* [Exercise details]:
In the data below, find the line containing "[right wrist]" and the line containing "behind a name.", then reproduce them and every line between, exactly. Omit pictures.
·····
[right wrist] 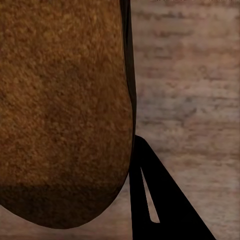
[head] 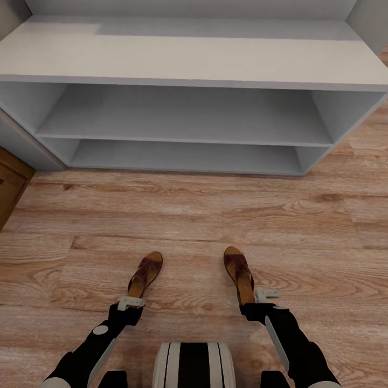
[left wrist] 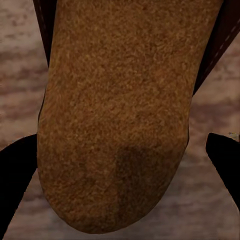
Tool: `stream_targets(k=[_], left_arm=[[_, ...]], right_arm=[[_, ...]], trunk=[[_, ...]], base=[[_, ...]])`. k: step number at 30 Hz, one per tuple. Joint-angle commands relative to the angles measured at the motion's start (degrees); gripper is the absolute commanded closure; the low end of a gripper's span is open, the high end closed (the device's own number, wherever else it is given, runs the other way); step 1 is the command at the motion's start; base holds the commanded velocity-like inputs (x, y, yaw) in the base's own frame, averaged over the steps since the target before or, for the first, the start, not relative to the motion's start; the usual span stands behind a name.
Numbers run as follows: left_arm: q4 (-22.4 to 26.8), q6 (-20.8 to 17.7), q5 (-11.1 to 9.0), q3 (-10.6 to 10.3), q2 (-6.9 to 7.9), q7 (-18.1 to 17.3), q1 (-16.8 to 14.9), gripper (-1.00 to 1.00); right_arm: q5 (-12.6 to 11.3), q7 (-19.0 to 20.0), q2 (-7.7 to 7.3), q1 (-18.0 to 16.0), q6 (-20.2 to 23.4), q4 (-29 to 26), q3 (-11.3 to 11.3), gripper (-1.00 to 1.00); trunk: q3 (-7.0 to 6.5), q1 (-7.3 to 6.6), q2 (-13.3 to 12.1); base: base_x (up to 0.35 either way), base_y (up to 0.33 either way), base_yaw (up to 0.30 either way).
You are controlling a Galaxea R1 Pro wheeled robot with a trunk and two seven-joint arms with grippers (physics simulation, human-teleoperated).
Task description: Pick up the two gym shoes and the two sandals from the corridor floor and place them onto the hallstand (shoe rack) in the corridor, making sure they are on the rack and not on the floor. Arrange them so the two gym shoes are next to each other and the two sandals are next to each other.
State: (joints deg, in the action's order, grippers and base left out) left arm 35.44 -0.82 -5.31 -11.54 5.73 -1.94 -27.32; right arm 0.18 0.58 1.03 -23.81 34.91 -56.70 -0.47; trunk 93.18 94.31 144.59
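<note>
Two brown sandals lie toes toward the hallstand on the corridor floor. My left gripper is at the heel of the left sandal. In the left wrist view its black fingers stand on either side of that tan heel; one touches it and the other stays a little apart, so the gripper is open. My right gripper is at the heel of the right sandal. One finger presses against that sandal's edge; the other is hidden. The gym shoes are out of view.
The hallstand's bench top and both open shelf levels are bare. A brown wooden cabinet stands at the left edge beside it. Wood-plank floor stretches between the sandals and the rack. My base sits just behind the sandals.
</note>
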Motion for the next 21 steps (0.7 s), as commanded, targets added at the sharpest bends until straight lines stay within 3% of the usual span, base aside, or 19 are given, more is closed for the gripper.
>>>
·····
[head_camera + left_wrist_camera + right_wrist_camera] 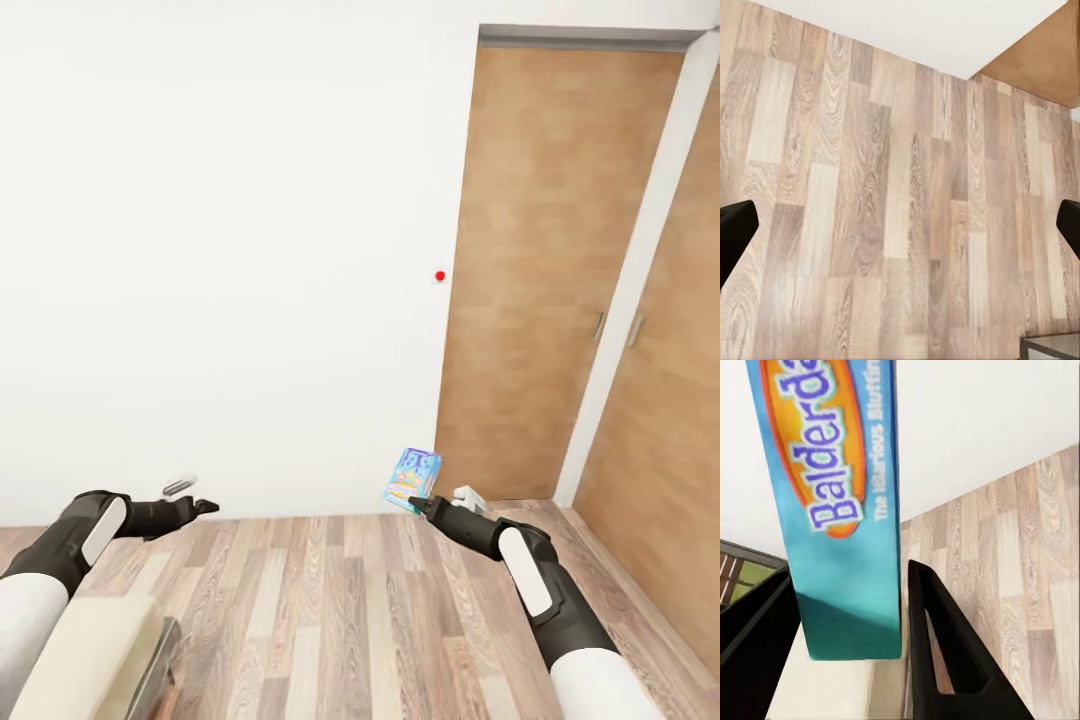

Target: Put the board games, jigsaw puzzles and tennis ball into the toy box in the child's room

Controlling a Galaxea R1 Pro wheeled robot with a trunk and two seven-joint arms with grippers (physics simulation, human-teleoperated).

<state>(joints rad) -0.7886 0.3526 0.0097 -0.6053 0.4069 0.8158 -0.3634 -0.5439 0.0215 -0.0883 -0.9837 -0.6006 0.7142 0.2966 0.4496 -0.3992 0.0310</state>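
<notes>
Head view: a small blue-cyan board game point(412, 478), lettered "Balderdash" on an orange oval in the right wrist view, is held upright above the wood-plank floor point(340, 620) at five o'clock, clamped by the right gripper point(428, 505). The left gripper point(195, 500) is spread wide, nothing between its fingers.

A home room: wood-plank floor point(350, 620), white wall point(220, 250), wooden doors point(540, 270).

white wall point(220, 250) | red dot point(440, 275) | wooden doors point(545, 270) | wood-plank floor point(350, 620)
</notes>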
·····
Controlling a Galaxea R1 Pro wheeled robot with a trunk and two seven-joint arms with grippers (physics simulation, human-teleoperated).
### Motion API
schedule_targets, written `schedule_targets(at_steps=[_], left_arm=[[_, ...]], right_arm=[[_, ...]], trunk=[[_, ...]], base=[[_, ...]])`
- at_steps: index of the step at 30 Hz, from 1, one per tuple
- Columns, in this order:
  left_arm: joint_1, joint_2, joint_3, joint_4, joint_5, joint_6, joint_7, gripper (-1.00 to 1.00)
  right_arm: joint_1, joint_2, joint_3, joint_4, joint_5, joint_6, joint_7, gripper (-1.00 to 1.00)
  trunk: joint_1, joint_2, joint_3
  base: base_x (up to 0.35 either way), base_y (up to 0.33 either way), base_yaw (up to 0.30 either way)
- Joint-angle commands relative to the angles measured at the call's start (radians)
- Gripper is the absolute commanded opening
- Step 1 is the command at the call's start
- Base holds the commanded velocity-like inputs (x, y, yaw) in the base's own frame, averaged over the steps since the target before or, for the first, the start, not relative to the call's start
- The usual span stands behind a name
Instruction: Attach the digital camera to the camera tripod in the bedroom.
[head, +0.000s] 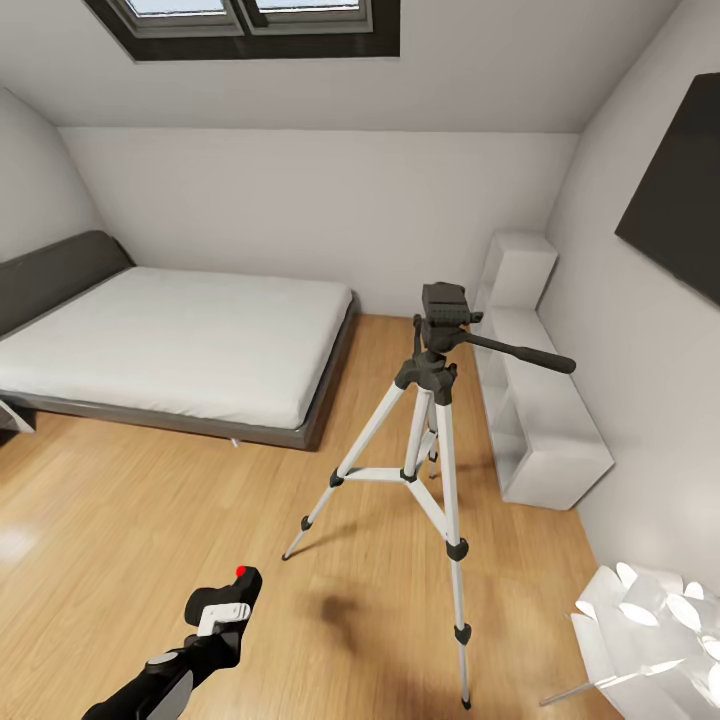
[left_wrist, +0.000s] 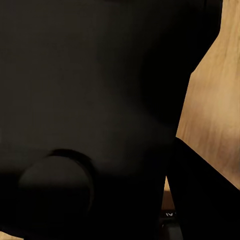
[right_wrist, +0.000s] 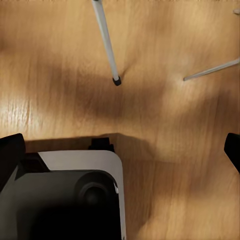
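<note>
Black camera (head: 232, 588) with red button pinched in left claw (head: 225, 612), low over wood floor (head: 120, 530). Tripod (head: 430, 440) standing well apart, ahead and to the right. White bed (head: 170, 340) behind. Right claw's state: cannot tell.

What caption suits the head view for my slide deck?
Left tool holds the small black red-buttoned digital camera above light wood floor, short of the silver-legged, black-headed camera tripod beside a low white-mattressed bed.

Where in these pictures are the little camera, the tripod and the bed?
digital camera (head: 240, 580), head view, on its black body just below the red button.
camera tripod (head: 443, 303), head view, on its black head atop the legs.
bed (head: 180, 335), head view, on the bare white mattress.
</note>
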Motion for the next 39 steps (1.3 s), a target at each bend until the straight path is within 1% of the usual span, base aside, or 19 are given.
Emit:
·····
* [Exercise response]:
[right wrist] 
[head] 
[left wrist] 
Tool: `stream_targets(k=[_], left_arm=[[_, ...]], right_arm=[[_, ...]], trunk=[[_, ...]], base=[[_, ...]])`. k: step number at 30 Hz, one per tuple. Joint-angle commands relative to the angles measured at the motion's start (degrees); gripper is the absolute commanded closure; the low end of a gripper's span is open, the high end closed (the device's own number, wherever else it is given, runs the other way); step 1 is the command at the motion's start; base holds the commanded velocity-like inputs (x, y, yaw) in the base's own frame, averaged over the steps since the target before or, for the first, the start, not relative to the motion's start; the usual span stands behind a name.

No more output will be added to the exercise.